Once again life is good. Matteo then later showed data where this doesn’t work.

kable(ddply(dat.issue, "name", analysis.sign.change.v1))
name p.value detect.issue has.issue
issue-1.csv 0 TRUE FALSE
issue-2.csv 0 TRUE FALSE
issue-3.csv 0 TRUE FALSE

Improved sign change test

Luckily, the fix here is simple. The issue exists when the number of handles is almost constant:

p = ggplot(dat.issue, aes(x = time, y = handles, colour=has.issue))
p = p + geom_line()
p = p + facet_grid(name ~ ., scales='free_y')
p = p + scale_x_datetime(labels = date_format("%S sec"))
p = p + scale_y_continuous(limits = c(0, NA))
print(p)

This mostly happen in very theoretical cases, were there is very little or no I/O activity. A simple solution to this, is to only consider the observations were the number of observations actually changed.
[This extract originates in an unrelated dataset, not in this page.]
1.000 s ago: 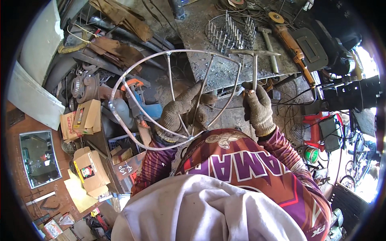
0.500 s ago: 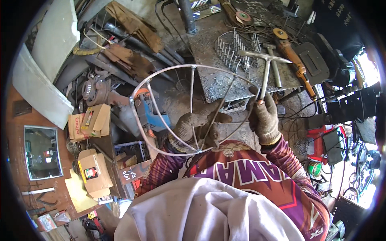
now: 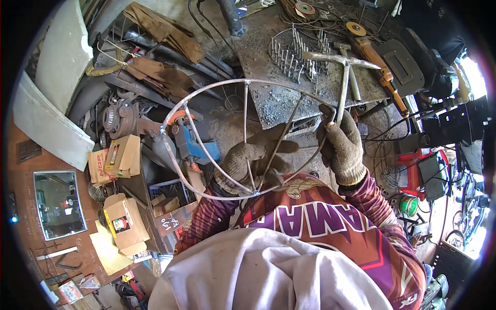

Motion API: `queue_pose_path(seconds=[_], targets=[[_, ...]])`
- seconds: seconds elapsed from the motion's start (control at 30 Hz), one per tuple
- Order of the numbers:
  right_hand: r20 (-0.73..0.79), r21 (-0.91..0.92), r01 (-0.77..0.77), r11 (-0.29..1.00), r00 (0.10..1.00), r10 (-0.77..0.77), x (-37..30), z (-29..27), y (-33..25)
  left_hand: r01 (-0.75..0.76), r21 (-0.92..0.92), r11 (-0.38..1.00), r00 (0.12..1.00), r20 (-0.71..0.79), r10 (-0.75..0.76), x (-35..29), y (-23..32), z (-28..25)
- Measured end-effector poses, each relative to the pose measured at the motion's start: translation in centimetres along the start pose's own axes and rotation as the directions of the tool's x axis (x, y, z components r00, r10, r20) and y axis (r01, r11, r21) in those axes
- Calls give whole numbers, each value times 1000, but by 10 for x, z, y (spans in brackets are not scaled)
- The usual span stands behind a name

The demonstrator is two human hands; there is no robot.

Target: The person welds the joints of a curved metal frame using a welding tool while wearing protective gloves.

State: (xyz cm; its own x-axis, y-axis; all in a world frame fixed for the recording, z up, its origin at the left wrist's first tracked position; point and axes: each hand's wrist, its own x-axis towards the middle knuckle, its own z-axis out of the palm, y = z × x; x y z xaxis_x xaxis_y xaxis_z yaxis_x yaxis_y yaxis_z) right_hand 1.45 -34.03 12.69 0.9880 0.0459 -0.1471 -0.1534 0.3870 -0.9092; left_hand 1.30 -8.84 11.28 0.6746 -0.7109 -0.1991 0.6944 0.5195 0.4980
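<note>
In the head view, large white block letters, upside down from this angle, run across the chest of the shirt (image 3: 310,212). Printed lettering also marks the side of 1 carton (image 3: 99,165) at left; white handwriting marks a brown box (image 3: 168,223) below it.

The left hand (image 3: 240,163), gloved, is curled around the lower rods of 1 metal frame (image 3: 182,178); exactly which rod it grips is unclear. The frame is held up in front of the torso, an oval rim whose long axis runs left to right, with 3 inner rods converging toward its lower edge.

The right hand (image 3: 343,152), also gloved, is closed on the handle of 1 chipping hammer (image 3: 344,85). Its handle points away from the body; its head lies crosswise, the pointed end to the right.

On the table (image 3: 369,93) beyond are 1 other hammer (image 3: 354,87), 1 orange grinder (image 3: 380,67) and many upright metal pins (image 3: 292,64).
</note>
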Motion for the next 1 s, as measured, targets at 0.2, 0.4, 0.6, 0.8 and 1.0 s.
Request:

analysis.sign.change.v1 = function (dat, risk = 0.001) {
  name = dat[1, 'name']
  has.issue = dat[1, 'has.issue']
  
  differential.data = diff(dat$handles)
  differential.data.sign = sign(differential.data)
  
  # count changes
  sign.changes = sum(diff(differential.data.sign) != 0)
  num.none.constant.obs = sum(differential.data.sign != 0)
  num.none.constant.obs = max(num.none.constant.obs, sign.changes)
  
  # lower tail p.value
  p.value = pbinom(sign.changes, num.none.constant.obs, 0.5)
  
  return(data.frame(list(
    name = name,
    p.value = p.value,
    detect.issue = p.value < risk,
    has.issue = has.issue
  )))
}

kable(ddply(rbind(dat.main, dat.mystery, dat.issue), "name", analysis.sign.change.v1))
name p.value detect.issue has.issue
heavy-load-1.csv 0 TRUE TRUE
heavy-load-2.csv 0 TRUE TRUE
issue-1.csv 1 FALSE FALSE
issue-2.csv 1 FALSE FALSE
issue-3.csv 1 FALSE FALSE
mystery-1.csv 1 FALSE FALSE
mystery-2.csv 1 FALSE FALSE
mystery-3.csv 0 TRUE TRUE
mystery-4.csv 0 TRUE TRUE
small-load.csv 1 FALSE FALSE

Conclusion

The final model appears to be quite good. The p-values are extreamly good, so there is a lot of room for errors. Without any real data it stil remains unclear whether or not the model hypothesis and the sign change test holds in practice. But for now, this is the best we can do.